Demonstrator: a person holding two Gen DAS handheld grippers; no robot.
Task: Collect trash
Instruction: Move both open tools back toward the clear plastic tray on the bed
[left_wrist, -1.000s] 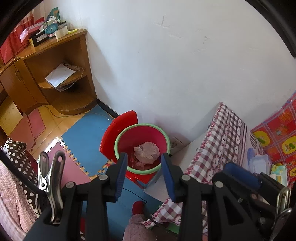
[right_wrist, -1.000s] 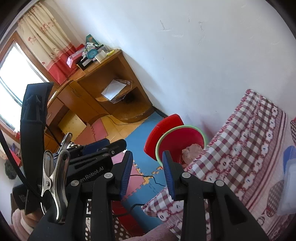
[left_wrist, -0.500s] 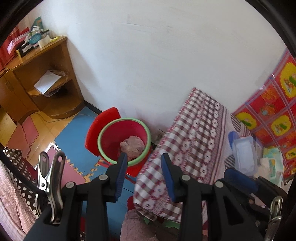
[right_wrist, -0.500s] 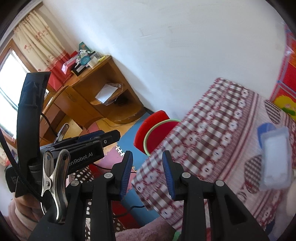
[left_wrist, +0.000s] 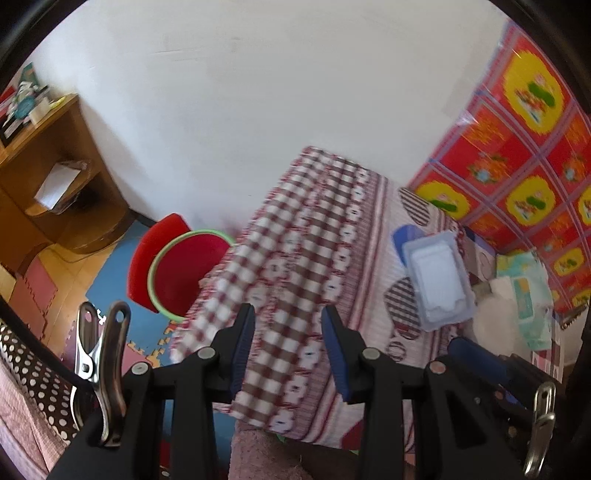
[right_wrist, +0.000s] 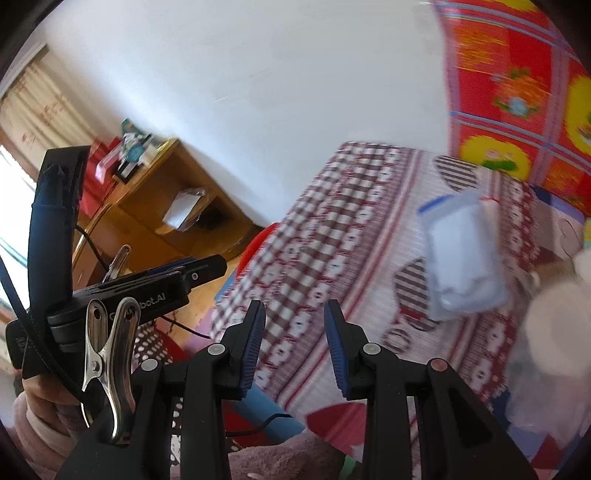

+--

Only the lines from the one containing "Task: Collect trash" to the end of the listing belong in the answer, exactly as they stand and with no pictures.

Task: Collect trash
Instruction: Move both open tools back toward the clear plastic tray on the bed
[left_wrist, -1.000s] 
[right_wrist, -1.000s] 
[left_wrist, -0.500s] 
[right_wrist, -0.500s] 
[left_wrist, +0.000s] 
[right_wrist, +0.000s] 

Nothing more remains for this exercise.